WORK ITEM
An exact copy of the lines, starting at the top of the listing and ending with the line that has "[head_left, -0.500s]", is the required answer. Pictures are not part of it.

INFORMATION PROVIDED
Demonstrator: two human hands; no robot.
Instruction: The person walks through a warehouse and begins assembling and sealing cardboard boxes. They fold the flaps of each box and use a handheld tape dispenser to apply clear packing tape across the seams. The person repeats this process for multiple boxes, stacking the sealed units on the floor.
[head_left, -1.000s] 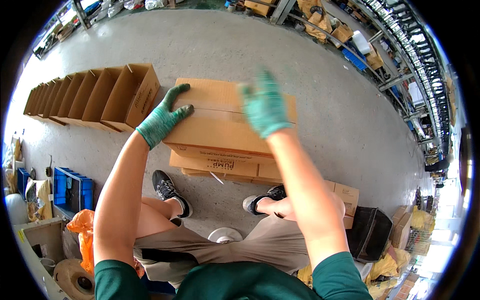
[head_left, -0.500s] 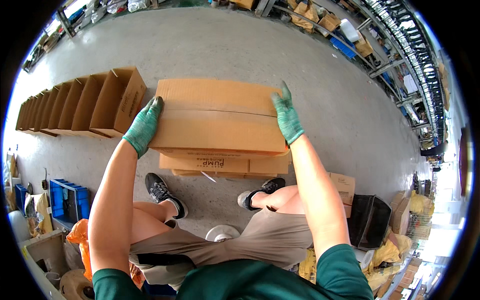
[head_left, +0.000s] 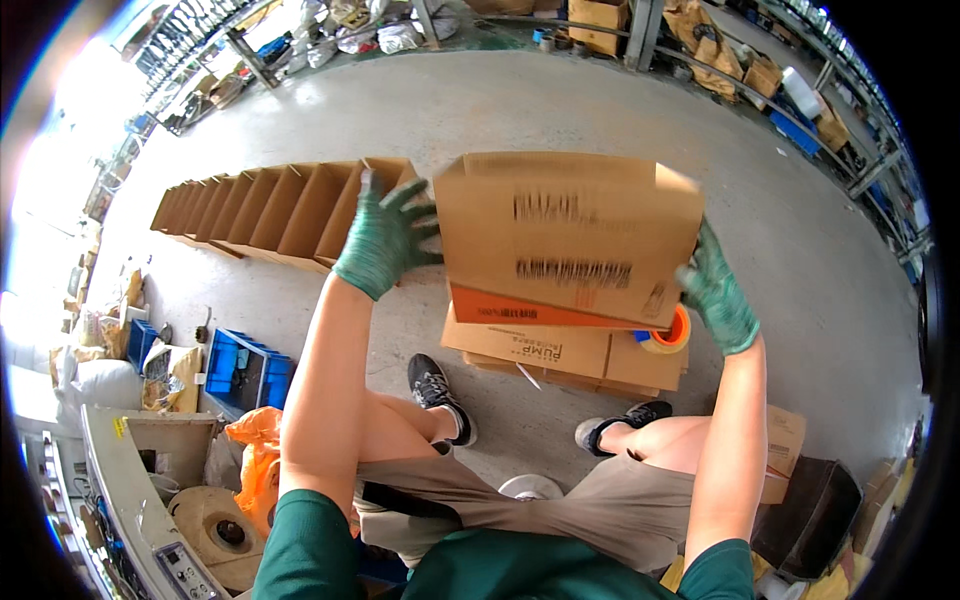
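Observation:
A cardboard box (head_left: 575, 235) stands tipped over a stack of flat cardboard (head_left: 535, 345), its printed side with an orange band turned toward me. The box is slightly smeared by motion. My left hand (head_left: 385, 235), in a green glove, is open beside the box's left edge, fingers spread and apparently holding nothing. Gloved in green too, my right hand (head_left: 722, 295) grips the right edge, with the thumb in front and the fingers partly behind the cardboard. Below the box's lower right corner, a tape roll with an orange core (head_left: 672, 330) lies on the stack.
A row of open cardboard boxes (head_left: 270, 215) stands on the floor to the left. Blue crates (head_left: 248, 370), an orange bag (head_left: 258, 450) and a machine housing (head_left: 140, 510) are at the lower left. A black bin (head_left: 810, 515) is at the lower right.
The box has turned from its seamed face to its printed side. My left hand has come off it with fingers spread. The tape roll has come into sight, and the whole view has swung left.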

ANSWER SECTION
Demonstrator: two human hands; no robot.
Instruction: The person walks through a warehouse and begins assembling and sealing cardboard boxes. They fold the flaps of each box and use a handheld tape dispenser to apply clear packing tape across the seams. The person repeats this process for multiple boxes, stacking the sealed units on the floor.
[head_left, -1.000s] 
[head_left, -0.500s] 

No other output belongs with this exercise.